The senator said it was important for the Fed and Treasury to develop programs “with maximum possible transparency, without favoring certain companies or activities or industries.” He also said the Fed shouldn’t make granular decisions as to whether specific companies behaved responsibly ahead of the crisis.

“Congress could have chosen to decide which businesses are worthy,” Toomey said. “We decided not to make the distinction between companies that behaved in a worthy fashion prior and companies that did not, so since Congress chose not to do that, then the Fed shouldn’t do it either.”

He also said any lending facility should be “broad-based,” though he said he hadn’t seen Treasury Secretary Steven Mnuchin’s recent comments to Bloomberg that he was considering a facility for struggling oil companies.

Rep. French Hill (R-Ark.), a former banker chosen by House Minority Leader Kevin McCarthy for the commission, contrasted the job of the commission with an oversight board — chaired by Warren before she joined the Senate — that supervised the bank bailouts during the 2008 financial crisis, known as the Troubled Asset Relief Program.

“There’s no presumption here of wrongdoing,” Hill said. “TARP was looking at the performance of the Fed and the Treasury, but also looking at that in the context of their giving money to banks who may or may not have been contributors to the crisis. So, you have that element in it that is not present here.”

Hill said the Fed and Treasury should be thinking strategically to minimize “inappropriately benefiting someone who shouldn’t be benefiting for one reason or another.” Still, he acknowledged there would always be “imperfect decision-making in a time of crisis” and said moral hazard was to an extent unavoidable with government intervention.
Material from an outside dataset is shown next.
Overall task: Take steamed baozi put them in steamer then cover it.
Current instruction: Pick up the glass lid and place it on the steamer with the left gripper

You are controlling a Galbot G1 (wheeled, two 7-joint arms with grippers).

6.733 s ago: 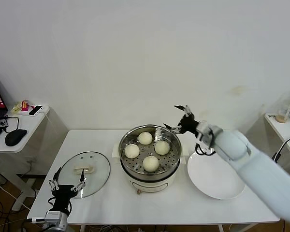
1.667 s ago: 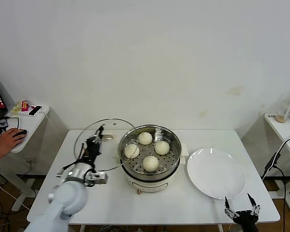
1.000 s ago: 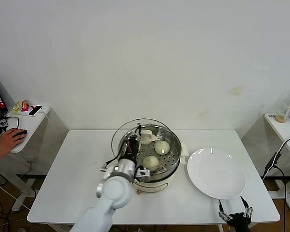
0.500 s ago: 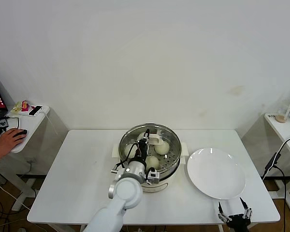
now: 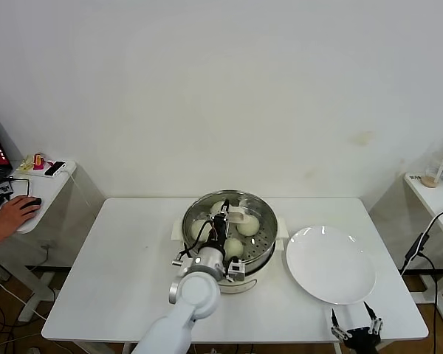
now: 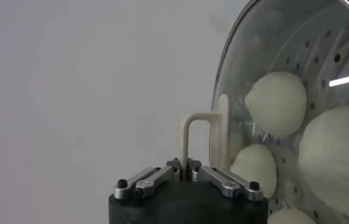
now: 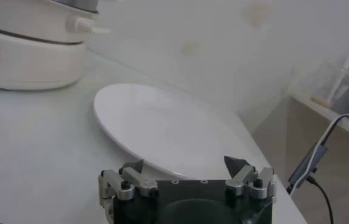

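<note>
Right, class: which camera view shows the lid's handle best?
The left wrist view: the cover's handle fills mid-frame, pinched in the left gripper. In the head view the handle is small and partly hidden by the arm. The right wrist view misses it.

We see left arm: pale grey-white rounded shell, silver wrist ring, black cables. Left pincer (image 6: 187, 168): black body, silver fingers, black screws. Right pincer (image 7: 186, 166): black housing, silver links, dark pointed tips.
</note>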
Meanwhile, the commission itself is already attracting scrutiny. Shalala is facing demands from some progressive groups to step down from the panel after she admitted that she hadn’t disclosed a host of stock sales throughout 2019, as required by law. She apologized, saying she took full responsibility for the violation.

Shalala said the incident shouldn’t disqualify her from participating in the group. She said she viewed it as problematic to own individual stocks as a lawmaker and had told her broker to move her holdings to mutual funds and exchange traded funds, as well as to set up a blind trust.

“There’s nothing sinister about this,” she said. “I was trying to do the right thing.”

She also dismissed criticism that she doesn’t have deep expertise in financial policy.

“I’ve run billion-dollar institutions,” she said. “I was a cabinet secretary and I’ve long had relationships with Treasury in particular, and I’ve known almost all of the Fed chairs as well as the governors, and I understand the Fed.”

“Speaker Pelosi wants me to protect the taxpayers and these elements of oversight are right down my alley,” she added.